Located 10 minutes away from Dave Grohl’s former home in Seattle, from the outside, with its red brick walls, arched doorways and slanted red slate roofs, Robert Lang Studios resembles an enchanted castle. Making a three-day booking for Nirvana at the facility for January 28-30, 1994, the group’s management hoped that the trio could recapture some of the magic they’d bottled during their highly-focussed In Utero sessions with Steve Albini at Pachyderm Studios in Minnesota 11 months earlier. But the vibe in the Nirvana camp was very different as the new year dawned.

“1994 was a bad year right out of the gate,’ Dave Grohl told this writer in 2009. “Things had changed a lot. Kurt had struggled through a lot of stuff and we were trying to come to terms with being this enormous band, I guess.”

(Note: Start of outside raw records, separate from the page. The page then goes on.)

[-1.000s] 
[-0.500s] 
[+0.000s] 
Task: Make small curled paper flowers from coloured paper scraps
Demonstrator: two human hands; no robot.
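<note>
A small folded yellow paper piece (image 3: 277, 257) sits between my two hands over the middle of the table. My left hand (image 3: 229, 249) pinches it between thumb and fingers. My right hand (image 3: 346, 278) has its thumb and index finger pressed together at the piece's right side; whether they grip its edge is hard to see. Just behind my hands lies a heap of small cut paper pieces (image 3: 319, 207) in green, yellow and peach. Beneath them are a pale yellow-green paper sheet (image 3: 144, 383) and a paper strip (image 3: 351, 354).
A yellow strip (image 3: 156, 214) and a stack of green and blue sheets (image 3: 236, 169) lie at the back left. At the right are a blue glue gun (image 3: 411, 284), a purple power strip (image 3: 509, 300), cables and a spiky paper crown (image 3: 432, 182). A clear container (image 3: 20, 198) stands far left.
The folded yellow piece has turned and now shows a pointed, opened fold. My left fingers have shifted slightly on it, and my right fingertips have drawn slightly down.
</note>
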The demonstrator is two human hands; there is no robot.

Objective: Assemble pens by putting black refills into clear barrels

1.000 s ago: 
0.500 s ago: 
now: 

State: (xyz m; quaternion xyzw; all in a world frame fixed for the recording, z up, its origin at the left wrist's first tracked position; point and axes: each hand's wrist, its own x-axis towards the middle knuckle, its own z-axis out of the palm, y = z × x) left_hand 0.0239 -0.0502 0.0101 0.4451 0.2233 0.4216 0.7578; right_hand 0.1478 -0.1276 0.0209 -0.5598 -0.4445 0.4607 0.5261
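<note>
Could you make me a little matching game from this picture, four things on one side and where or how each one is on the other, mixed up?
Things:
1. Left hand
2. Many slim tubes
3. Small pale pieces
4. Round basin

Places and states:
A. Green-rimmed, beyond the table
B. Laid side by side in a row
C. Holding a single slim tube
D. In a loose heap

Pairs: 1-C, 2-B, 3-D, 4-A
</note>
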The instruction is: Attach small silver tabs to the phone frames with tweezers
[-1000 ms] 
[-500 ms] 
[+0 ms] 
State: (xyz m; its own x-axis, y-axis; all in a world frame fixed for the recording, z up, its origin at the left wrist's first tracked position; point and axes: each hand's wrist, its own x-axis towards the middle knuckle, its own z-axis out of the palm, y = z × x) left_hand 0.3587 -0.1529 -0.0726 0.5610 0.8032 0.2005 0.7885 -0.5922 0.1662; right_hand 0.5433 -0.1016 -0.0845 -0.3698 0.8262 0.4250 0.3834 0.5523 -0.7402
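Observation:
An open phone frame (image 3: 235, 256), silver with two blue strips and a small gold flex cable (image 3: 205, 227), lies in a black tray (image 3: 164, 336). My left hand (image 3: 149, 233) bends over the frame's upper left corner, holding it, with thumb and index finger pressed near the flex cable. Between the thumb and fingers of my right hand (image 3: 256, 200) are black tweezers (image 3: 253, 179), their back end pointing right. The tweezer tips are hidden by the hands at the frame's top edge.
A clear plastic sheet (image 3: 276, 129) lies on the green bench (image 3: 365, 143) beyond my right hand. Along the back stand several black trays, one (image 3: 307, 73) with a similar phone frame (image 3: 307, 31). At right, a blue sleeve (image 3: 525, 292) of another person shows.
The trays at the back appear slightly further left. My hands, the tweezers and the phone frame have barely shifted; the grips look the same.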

The year started with Kurt Cobain on the cover of Rolling Stone magazine. In an emotional interview, he addressed the nature of fame, marriage and fatherhood, spoke of his ongoing battle with addiction and discussed the future of his band with disarming honesty. He acknowledged that his drug use had caused schisms in the Nirvana camp and openly shared his belief that the trio were “stuck in a rut”, creatively.

That Dave Grohl and Krist Novoselic barely batted an eyelid when Cobain failed to show up to the studio on January 28 or 29 tells its own story: Nirvana’s rhythm section kept themselves busy by working on some Dave Grohl originals, including a clutch of songs which would eventually appear on the first two Foo Fighters records.

On the afternoon of January 30 Cobain finally dropped by, minus his guitar, and the trio began to knock into shape a song they’d played just once before, with alternate lyrics, on October 23, sandwiched between Smells Like Teen Spirit and All Apologies, as the penultimate song of their regular In Utero set, at the Aragon Ballroom in Chicago.

The group tracked one satisfactory take of the song before breaking for dinner, and discussed returning to the studio after their scheduled European arena tour to complete the recording. Ultimately, they would not have the opportunity to do so.

That the surviving members of Nirvana and Kurt Cobain’s widow had divergent views in regards to You Know You’re Right became apparent in 2001 after Courtney Love filed a suit against Grohl, Novoselic and the group’s record label, the Universal Music Group, in an attempt to wrestle control of Nirvana’s master tapes.

Although both parties were agreed that the song should be released, exactly how You Know You’re Right should appear was a source of contention. While Grohl and Novoselic believed it would be best showcased as part of a Nirvana box set, Love argued that the track should take pride of place on a more commercially enticing single-disc ‘greatest hits’ compilation. “All parties believe,” Love’s lawsuit stated, “that the recording, which has never before been released, has the potential to be a significant hit.”